YOUR INSTRUCTIONS: With the pictures left aside, write out exactly the lines of the listing below from the line with "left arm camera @" to the line with "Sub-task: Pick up", both included, and only those.

PROVIDED MATERIAL:
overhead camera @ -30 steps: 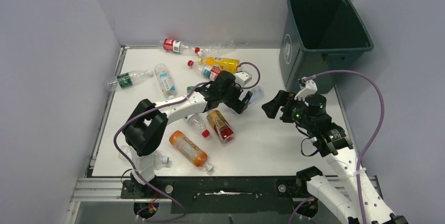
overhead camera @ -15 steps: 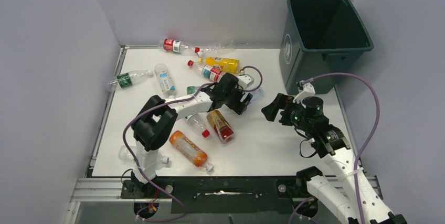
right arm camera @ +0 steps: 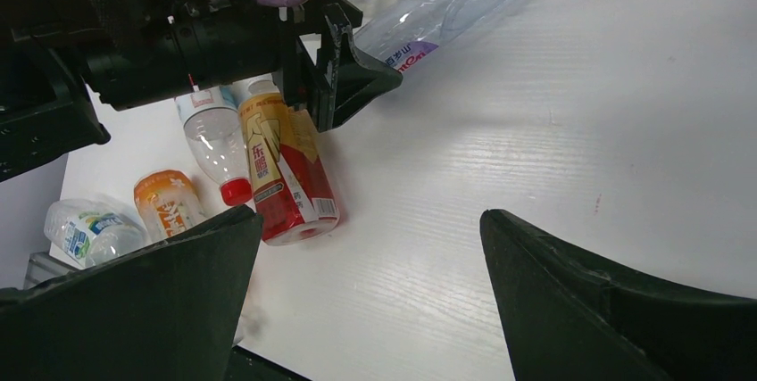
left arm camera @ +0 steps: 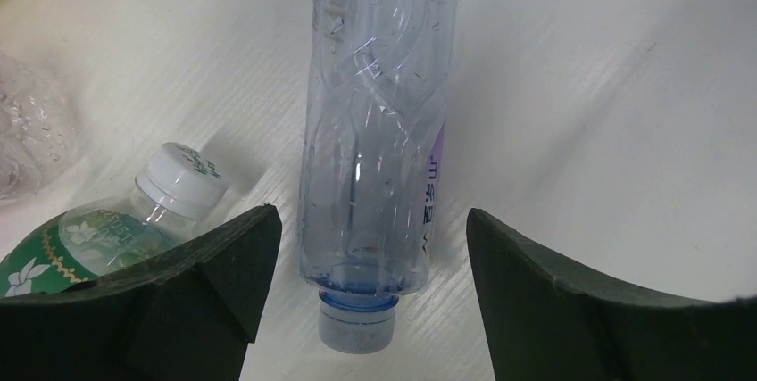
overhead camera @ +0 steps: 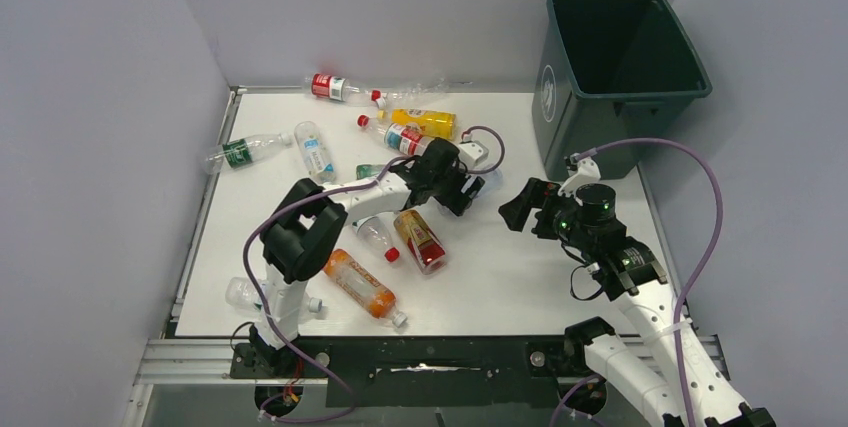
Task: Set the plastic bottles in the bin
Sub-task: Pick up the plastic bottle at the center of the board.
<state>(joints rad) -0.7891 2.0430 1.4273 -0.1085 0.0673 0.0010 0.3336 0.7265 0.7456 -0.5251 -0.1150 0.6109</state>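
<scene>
Dark green bin (overhead camera: 585, 132) is sitting apparently empty. Left of it, the left tool (left arm camera: 368, 229) is straddling a clear blue-capped bottle (left arm camera: 379, 131), fingers spread, not pinching. The right tool (right arm camera: 370, 216), nearer the bin, is gaping wide, holding nothing. All plastic bottles (overhead camera: 360, 285) in sight are lying on the counter (overhead camera: 520, 277), awaiting binning.

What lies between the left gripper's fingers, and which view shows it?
A clear bottle with a blue cap lies on the table between the left gripper's fingers, a gap on either side. The left wrist view shows it.
</scene>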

ANSWER FOR THIS EXERCISE:
left arm camera @ +0 steps: 
overhead camera @ +0 steps: 
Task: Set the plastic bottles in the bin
Sub-task: Pick up the plastic bottle at the center of the board.

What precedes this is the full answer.